Si bien es un paso importante, se requiere tiempo para evaluar el acuerdo entre Israel y Emiratos, el tercer Estado del mundo árabe en hacerlo después de Jordania  (1994) y Egipto (1979), sostiene el analista internacional Diego Cardona.

Señala, en ese sentido, que desde hace unos cuatro años había un acercamiento gradual de Israel con los moderados del Islam (incluyendo Arabia Saudita y Egipto, ala aunita del Islam).

Un tema estratégico, considerando que la salida de Israel al océano Índico requiere de Egipto por el canal del Suez así como de Arabia Saudita y Emiratos y otros países del Golfo Pérsico Arábigo, explica el experto.

Mientras que en el otro extremo, agrega Cardona, está el ala chiíta, en especial con Irán, Siria, Qatar y Hezbolá (grupo islamista libanés).

Entonces, a países como Arabia Saudita y Egipto les conviene este tipo de acuerdos “porque Israel es un factor de contención del fundamentalismo islámico y de radicales como Hezbolá y Qatar”, subraya el experto.

Cardona lo describe como “un juego geopolítico regional ante todo”. Y desde una perspectiva también global, “porque ya Rusia está bien instalada en Siria, y China lo estará en la región que es parte de la nueva Ruta de la Seda”.

Destaca, por otro lado, la gestión de EE.UU. liderada por el presidente Donald Trump y su yerno Jared Kushner (principal consejero), donde el mayor resultado ha sido la contención del plan israelí de anexión de territorios palestinos de Cisjordania.

Sin embargo, estima que para que sea un paso sólido, debería ir acompañado de acuerdos en conflictos con los radicales.

En el medio plazo, un efecto serían los movimientos diplomáticos importantes por parte de Francia en Líbano, y Alemania, en toda la región, plantea Cardona.

Otros seguirían ese camino

A Emiratos podrían seguirle los pasos otros estados del Golfo Pérsico, como Baréin y Omán, que serían otras dos posibilidades de acuerdo diplomático cercano, observa Jaime Rosenthal, profesor de la Facultad de Finanzas, Gobierno y Relaciones Internacionales de la Universidad Externado de Colombia.

De hecho, el experto en Medio Oriente opina que un mensaje significativo es el primer vuelo comercial entre Abu Dabi y Tel Aviv, que tuvo lugar el pasado lunes, el cual atravesó todo el espacio aéreo saudita.

En definitiva, resume que este nuevo acuerdo, es consecuencia de la nueva dinámica que se ha generado en la región de tiempo atrás, que tienen su origen en esa ‘guerra fría’ que hay entre el mundo árabe sunita, liderado por Arabia Saudita y los países del Golfo y el mundo chiíta representado por Irán.
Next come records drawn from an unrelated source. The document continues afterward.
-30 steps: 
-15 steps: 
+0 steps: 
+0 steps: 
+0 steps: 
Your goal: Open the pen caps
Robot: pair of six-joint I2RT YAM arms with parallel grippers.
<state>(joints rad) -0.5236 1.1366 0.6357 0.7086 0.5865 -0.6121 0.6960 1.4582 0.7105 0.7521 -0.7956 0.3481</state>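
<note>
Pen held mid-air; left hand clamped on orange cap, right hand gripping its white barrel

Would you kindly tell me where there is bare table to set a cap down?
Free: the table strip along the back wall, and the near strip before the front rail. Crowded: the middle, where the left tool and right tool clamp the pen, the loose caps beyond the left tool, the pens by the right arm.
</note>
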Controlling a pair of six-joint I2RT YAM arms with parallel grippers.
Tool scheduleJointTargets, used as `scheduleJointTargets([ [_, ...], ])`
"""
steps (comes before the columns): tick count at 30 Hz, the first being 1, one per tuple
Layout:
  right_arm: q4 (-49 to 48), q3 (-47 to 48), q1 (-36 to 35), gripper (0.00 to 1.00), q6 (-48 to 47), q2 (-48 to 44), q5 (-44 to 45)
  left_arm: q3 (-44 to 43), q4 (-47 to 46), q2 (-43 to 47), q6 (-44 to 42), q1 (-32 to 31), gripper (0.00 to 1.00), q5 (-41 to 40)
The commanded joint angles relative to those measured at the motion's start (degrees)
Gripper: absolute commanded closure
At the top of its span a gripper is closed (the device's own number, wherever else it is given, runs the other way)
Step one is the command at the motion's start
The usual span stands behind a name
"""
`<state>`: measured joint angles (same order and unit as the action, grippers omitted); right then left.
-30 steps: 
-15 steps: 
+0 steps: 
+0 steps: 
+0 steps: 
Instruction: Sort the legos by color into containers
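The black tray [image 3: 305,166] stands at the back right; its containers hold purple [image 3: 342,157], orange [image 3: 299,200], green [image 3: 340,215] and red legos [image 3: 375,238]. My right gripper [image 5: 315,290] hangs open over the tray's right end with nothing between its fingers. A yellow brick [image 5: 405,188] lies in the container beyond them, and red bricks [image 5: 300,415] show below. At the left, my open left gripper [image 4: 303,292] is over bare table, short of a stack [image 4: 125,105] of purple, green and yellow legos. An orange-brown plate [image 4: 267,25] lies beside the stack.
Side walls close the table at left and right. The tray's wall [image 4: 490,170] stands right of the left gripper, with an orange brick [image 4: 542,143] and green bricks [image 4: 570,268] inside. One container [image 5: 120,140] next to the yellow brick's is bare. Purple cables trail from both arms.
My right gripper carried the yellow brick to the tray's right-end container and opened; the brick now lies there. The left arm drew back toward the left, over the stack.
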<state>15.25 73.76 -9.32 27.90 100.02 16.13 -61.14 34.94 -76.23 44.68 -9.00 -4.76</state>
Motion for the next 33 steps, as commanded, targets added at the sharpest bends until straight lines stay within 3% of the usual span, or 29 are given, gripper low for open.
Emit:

Es decir, “esta confrontación que ha generado un cambio importante en la realidad geopolítica de Medio Oriente, y ha llevado a que algunos de estos países hayan visto como una ventaja o conveniencia tener buenas relaciones con Israel, que enfrentarse solos lo que ellos consideran la amenaza iraní”.

En lo que concierne a la cuestión palestina, Rosenthal dice que hay cansancio de los países árabes de un tema que no se soluciona y se dilata, y de que la responsabilidad de ese alergue recae en la dirigencia palestina.

Así que prefieren tener relaciones con Israel puesto que podrían traer beneficios mayores, inclusive, influir sobre el Estado judío para buscar una solución al conflicto con los palestinos, concluye.

Los efectos para los palestinos

Para Luis Alexander Montero, politólogo de la Universidad Nacional, es claro que el mundo árabe está lo suficiente fracturado para que la decisión emiratí genere una mayor fractura.

Un elemento adicional, a su juicio, es que en la práctica, queda demostrado que es un conflicto netamente israelí-palestino y dejó de ser árabe-israelí.

Interpreta el rechazo palestino a partir de varias dimensiones. En primer lugar, “Emiratos utiliza como pretexto la causa palestina para acercarse a Israel en una lógica de negocios, más que otra cosa”, afirma.

Otro aspecto, según el experto en Medido Oriente y Geopolítica, es que Abu Dabi se muestra como “el gran salvador” y que logra congelar los planes de anexión del río Jordán, pero desmiente esto, porque dice que estos ya estaban congelados debido a la presión internacional.

En consecuencia, considera que la decisión no cambiará en el terreno nada, y al contrario, empeorará las condiciones de los palestinos, porque se traduce en un espaldarazo a Israel y un reconocimiento de su supuesta soberanía sobre territorios ocupados como Jerusalén este y buena parte de Cisjordania.